29-01-2013, 04:49 PM
Orthogonal Frequency Division Multiplexing (OFDM):
Tutorial and Analysis
Orthogonal Frequency Division Multiplexing.doc (Size: 217 KB / Downloads: 68)
INTRODUCTION
Purpose
Efficient use of radio spectrum includes placing modulated carriers as close as possible without causing Inter-Carrier Interference (ICI). Optimally, the bandwidth of each carrier would be adjacent to its neighbors, so there would be no wasted spectrum. In practice, a guard band must be placed between each carrier bandwidth to provide a space where a filter can attenuate an adjacent carrier’s signal. These guard bands are wasted bandwidth.
In order to transmit high data rates, short symbol periods must be used. The symbol period is the inverse of the baseband data rate (T = 1/R), so as R increases, T must decrease. In a multi-path environment, a shorter symbol period leads to a greater chance for Inter-Symbol Interference (ISI). This occurs when a delayed version of symbol ‘n’ arrives during the processing period of symbol ‘n+1’.
Orthogonal Frequency Division Multiplexing (OFDM) addresses both of these problems. OFDM provides a technique allowing the bandwidths of modulated carriers to overlap without interference (no ICI). It also provides a high date rate with a long symbol duration, thus helping to eliminate ISI. OFDM may therefore be considered as a candidate modulation technique in a broadband, multi-path environment.
The purpose of this report is to provide the following information
concerning OFDM:
• theory of operation
• analysis of important characteristics
• implementation example (matlab)
OFDM Overview
OFDM is a modulation technique where multiple low data rate carriers are combined by a transmitter to form a composite high data rate transmission. Digital signal processing makes OFDM possible. To implement the multiple carrier scheme using a bank of parallel modulators would not be very efficient in analog hardware. However, in the digital domain, multi-carrier modulation can be done efficiently with currently available DSP hardware and software. Not only can it be done, but it can also be made very flexible and programmable. This allows OFDM to make maximum use of available bandwidth and to be able to adapt to changing system requirements.
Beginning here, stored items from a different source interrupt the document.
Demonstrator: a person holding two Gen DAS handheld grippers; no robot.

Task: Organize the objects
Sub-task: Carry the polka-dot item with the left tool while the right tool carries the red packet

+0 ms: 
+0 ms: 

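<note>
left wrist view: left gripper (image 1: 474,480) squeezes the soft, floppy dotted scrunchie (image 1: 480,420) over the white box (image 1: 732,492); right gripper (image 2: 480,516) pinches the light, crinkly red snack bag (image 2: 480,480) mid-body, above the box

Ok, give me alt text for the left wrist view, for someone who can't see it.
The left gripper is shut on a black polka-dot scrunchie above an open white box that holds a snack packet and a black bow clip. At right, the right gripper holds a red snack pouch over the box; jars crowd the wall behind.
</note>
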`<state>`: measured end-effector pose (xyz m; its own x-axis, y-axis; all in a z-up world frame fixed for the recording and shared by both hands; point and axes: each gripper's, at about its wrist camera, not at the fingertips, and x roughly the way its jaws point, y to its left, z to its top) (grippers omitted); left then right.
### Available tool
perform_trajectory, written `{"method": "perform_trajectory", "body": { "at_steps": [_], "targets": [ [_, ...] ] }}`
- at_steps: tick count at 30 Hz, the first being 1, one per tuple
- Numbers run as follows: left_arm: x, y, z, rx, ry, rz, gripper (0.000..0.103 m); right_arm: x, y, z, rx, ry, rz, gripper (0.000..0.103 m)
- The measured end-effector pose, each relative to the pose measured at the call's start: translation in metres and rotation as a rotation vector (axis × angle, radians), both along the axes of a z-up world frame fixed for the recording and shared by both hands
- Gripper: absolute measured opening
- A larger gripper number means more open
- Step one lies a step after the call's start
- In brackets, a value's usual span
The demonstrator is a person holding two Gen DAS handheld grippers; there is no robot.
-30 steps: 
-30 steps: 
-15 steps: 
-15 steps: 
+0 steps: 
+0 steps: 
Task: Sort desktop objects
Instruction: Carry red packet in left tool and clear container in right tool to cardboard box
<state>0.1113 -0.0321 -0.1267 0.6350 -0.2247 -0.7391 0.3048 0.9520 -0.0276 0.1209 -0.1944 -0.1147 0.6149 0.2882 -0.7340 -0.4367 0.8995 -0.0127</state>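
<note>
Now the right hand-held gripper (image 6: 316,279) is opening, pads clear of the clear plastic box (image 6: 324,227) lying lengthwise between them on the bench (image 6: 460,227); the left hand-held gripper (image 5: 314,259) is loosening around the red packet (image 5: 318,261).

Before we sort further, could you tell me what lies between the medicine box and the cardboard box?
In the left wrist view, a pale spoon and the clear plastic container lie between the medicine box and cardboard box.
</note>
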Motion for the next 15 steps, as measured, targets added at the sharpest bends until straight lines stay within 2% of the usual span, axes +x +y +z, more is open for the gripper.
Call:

Each carrier in an OFDM system is a sinusoid with a frequency that is an integer multiple of a base or fundamental sinusoid frequency. Therefore, each carrier is like a Fourier series component of the composite signal. In fact, it will be shown later that an OFDM signal is created in the frequency domain, and then transformed into the time domain via the Discrete Fourier Transform (DFT).